# GIVEN DATA:
[Start of section]
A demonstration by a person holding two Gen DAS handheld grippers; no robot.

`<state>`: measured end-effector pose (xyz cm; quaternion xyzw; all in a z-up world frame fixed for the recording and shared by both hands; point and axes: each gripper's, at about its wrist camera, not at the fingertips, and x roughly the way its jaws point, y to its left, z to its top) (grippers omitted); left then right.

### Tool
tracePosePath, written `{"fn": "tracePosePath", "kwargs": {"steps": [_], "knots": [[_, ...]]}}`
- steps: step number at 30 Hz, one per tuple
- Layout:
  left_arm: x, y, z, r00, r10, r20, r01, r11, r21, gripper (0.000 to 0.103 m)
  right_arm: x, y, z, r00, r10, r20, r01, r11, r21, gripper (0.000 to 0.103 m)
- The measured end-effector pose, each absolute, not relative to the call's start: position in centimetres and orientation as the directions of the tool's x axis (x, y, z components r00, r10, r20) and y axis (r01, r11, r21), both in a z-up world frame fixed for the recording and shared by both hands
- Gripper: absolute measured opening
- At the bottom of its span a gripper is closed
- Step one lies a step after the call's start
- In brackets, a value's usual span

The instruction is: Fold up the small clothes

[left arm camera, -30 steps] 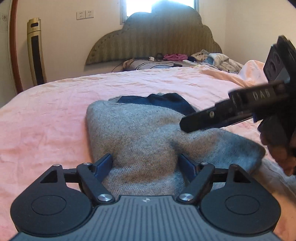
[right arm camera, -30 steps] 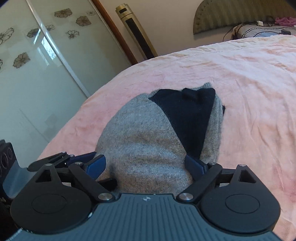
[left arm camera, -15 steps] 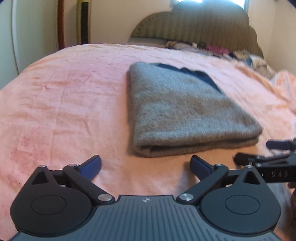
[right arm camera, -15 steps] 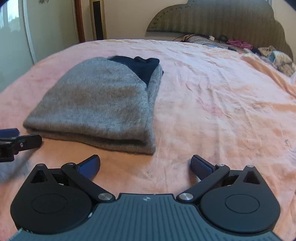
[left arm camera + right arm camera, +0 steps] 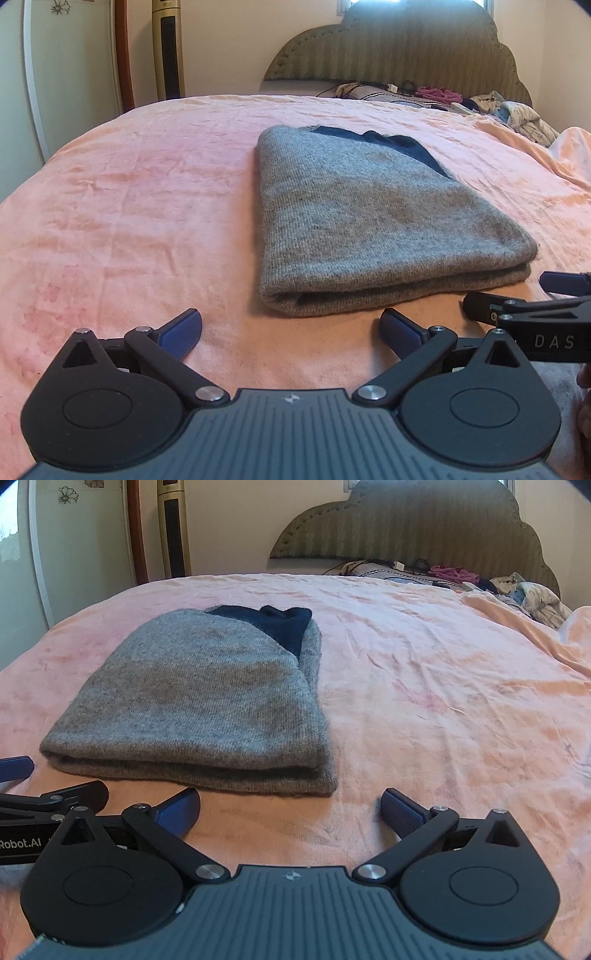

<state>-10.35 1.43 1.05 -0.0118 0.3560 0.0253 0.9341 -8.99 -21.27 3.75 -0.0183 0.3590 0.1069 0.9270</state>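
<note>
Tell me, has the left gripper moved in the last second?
Yes. The left gripper pulled back off the grey sweater, which now lies ahead of its open fingers.

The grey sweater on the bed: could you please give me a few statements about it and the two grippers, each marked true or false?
1. The grey sweater lies folded on the pink bedspread. True.
2. The left gripper is shut on the sweater's hem. False: its jaws are spread wide and hold nothing, short of the near fold.
3. A dark blue part shows at the sweater's far end. True.
4. The right gripper rests on top of the sweater. False: it sits before the near edge, jaws open, apart from the cloth.
5. Loose clothes lie by the headboard. True.
</note>
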Motion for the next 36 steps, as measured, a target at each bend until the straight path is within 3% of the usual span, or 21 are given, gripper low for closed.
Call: {"fn": "tracePosePath", "kwargs": {"steps": [36], "knots": [[-10.38, 1.69, 1.1, 0.75, 0.04, -0.66, -0.056, 0.998, -0.002, 0.103, -9.13, -21.05, 3.64, 0.725, 0.178, -0.666, -0.204, 0.978, 0.04, 0.103]]}}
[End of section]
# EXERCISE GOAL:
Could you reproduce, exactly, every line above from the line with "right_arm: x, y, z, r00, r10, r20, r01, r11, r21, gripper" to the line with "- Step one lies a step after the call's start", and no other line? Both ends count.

# EXERCISE OUTPUT:
  right_arm: x, y, z, r00, r10, r20, r01, r11, r21, gripper (0.000 to 0.103 m)
- The measured end-effector pose, each absolute, not relative to the call's start: position in centimetres and orientation as the directions of the tool's x axis (x, y, z components r00, r10, r20) and y axis (r01, r11, r21), both in a z-up world frame fixed for the recording and shared by both hands
- Gripper: absolute measured opening
- At the bottom of its span a gripper is closed
- Step one lies a step after the call's start

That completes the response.